Brides being Given Away — sexist?

An interesting post over on deprofundisclamaviadtedomine (parse THAT word I dare you!) talks about an article in the Telegraph from 2010. The telegraph article reports that the swedish princess is wanting to emulate the British tradition of the father giving away the bride. The church of sweden is up in arms about it because it’s a sexist tradition:

“Being given away is a new phenomenon which occasionally occurs in the Church of Sweden. I usually advise against it, as our marriage ceremony is so clear on the subject of the spouses’ equality. The couple know where I stand on this matter,” he said.

I can speak as a father — that was one of the happiest moments of my life, being able to “give” away my daughter to a young man that I respect and love greatly. (and who have since produced the two best grandkids on the planet!) I know it no longer has the meaning it once did .. there wasn’t any way she was under my protection or care while she was in college meeting this young man and building a relationship with him.

Still, the article makes several good points:

Where did this history of walking down the aisle together come from? Not from the norse history!

Nobody in American weddings wants to have the bride and groom walk down the aisle together, in my experience. The main reason for this, I think, is because it takes a way the bride’s big moment, when all eyes are on her.

Anyway, here’s the article .. feel free to comment!

 

Kate Walking Down the Aisle with her Father
Kate Walking Down the Aisle with her Father
This is several years old, but an interesting story anyway.

1. “Sexist British tradition of father giving bride away.” If the historical practice in Sweden is that bride and groom walk down the aisle together, that is probably not because Swedes were feminists centuries ago when the tradition started. I know it’s hard to believe that the Vikings, in between splitting skulls and capturing slaves, weren’t also working to create an egalitarian society. But I’m afraid that they probably weren’t.

Nope. Olaf probably wasn’t like, “What’s that, Hedvig? You say you want to go out with the warriors in the longboats and make a career out of slaughtering monks and then get married and have kids later? Sure thing, hon!”

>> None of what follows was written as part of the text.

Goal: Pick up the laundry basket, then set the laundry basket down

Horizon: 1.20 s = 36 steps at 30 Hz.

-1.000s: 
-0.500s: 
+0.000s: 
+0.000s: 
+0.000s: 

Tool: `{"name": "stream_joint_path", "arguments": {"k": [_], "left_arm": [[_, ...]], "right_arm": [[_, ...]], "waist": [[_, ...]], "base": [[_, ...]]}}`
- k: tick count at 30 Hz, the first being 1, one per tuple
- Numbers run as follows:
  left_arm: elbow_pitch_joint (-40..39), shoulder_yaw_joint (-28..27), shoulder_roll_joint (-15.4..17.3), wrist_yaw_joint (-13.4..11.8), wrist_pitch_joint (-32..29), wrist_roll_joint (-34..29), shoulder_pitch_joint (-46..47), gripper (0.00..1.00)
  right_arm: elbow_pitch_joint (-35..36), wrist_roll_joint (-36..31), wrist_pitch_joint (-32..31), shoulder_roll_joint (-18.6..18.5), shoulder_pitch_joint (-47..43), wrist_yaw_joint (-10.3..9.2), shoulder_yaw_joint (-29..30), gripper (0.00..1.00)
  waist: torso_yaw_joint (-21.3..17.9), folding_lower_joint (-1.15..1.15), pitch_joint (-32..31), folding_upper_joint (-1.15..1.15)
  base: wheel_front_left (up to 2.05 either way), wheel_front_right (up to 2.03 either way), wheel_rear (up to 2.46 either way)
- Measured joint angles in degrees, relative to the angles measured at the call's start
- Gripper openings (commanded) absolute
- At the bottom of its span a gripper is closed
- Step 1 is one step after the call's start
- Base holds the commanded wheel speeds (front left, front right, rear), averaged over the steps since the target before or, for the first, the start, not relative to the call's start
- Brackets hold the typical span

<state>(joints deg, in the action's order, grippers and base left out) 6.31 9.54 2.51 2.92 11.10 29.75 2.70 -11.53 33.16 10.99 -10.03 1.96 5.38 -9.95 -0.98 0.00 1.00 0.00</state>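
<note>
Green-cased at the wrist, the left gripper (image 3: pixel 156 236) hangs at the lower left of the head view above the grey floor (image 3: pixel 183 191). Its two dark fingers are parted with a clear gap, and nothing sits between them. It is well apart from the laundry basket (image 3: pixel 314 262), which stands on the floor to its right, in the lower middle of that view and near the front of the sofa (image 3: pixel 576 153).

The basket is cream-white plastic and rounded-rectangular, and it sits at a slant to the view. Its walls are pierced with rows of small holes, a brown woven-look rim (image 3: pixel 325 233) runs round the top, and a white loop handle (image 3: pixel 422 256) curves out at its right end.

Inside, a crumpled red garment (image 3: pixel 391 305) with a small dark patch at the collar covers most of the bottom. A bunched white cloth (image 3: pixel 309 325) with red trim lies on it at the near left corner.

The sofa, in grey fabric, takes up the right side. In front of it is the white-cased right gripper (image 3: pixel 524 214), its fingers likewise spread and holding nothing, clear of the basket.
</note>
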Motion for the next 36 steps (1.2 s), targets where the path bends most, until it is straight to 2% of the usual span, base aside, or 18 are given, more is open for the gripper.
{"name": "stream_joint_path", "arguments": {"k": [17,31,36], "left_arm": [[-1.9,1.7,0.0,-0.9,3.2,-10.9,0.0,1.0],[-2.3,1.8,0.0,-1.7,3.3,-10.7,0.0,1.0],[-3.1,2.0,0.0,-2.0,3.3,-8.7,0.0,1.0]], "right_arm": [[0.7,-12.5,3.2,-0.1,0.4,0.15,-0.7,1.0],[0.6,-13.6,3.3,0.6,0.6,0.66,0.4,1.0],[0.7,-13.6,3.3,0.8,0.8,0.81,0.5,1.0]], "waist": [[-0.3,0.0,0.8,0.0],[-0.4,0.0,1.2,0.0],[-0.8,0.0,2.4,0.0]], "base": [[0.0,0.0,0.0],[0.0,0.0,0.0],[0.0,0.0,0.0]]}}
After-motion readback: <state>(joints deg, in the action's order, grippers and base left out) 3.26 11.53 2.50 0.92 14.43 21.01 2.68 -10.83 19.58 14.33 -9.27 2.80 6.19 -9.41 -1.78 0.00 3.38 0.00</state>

“What’s that, Hedvig? You think you’d like to go out on some dates with the blacksmith’s son rather than marry the son of the earl? You say you want to marry for love, and you can’t guarantee you’ll stay a virgin until you find the one you’re ready to settle down with? And if you get pregnant and then no one wants to marry you you’ll just leave the kids here with me and your mother while you get a job looting? Whatever you say, sweetheart! We’re here for you!”

“What’s that, Hedvig? You want gender neutral wedding vows, and for you and Ragnar to both hyphenate your last names? That seems fair. And I don’t think Ragnar is less of a man at all if he agrees to that!”

Nuh-uh. Sorry. That was not what Sweden was like whenever the tradition of walking down the aisle together started.

2. It’s probably right that the British custom is gaining popularity in Sweden because young women are influenced by the custom as it comes to them through American movies. But isn’t it fascinating that many young women, even in Sweden, are attracted to, or at least willing to tolerate, the pretense that they are under the protection and authority of their father until given to the protection and headship of their husband?

Of course, it’s all make believe. If dad’s are going to give away their daughters, they should make sure their daughters aren’t giving themselves away while they still live in their father’s house.

I mean, just a thought. At least the Swedish ladypriests are sort of paying attention.

Daniel Westling, Crown Princess Victoria, Queen Silvia and King Carl Gustaf Photo: REX
Daniel Westling, Crown Princess Victoria, Queen Silvia and King Carl Gustaf Photo: REX
3. Nobody in American weddings wants to have the bride and groom walk down the aisle together, in my experience. The main reason for this, I think, is because it takes a way the bride’s big moment, when all eyes are on her.

And to be honest, I’m not sure that pastors ought to be too critical of this. It is true that our sinful flesh wants to be front and center and make things about us. But that’s true of the pastors too.

Besides, Christologically: the Church is the beloved of Christ. And when He presents Her to Himself as a radiant Church, without spot or wrinkle or any such thing, the eyes of all creation will be on Christ’s bride, admiring the beauty that Christ has given to her and the love with which He wed her.

So I don’t think it’s wrong that the bride wants her “moment”, although it’s important to try to work with that desire to try to get the couple to see that their wedding is not the culmination of their existence, but rather points to the wedding that will be–the wedding of Christ to His Church.

Isn’t it interesting that after all these years so many women still love this ceremony?

They want to walk down the aisle alone and be the bride whose husband is waiting for her to receive her like his treasure–even though once they get married they will work outside of the home and inside of the home and essentially not be taken care of at all.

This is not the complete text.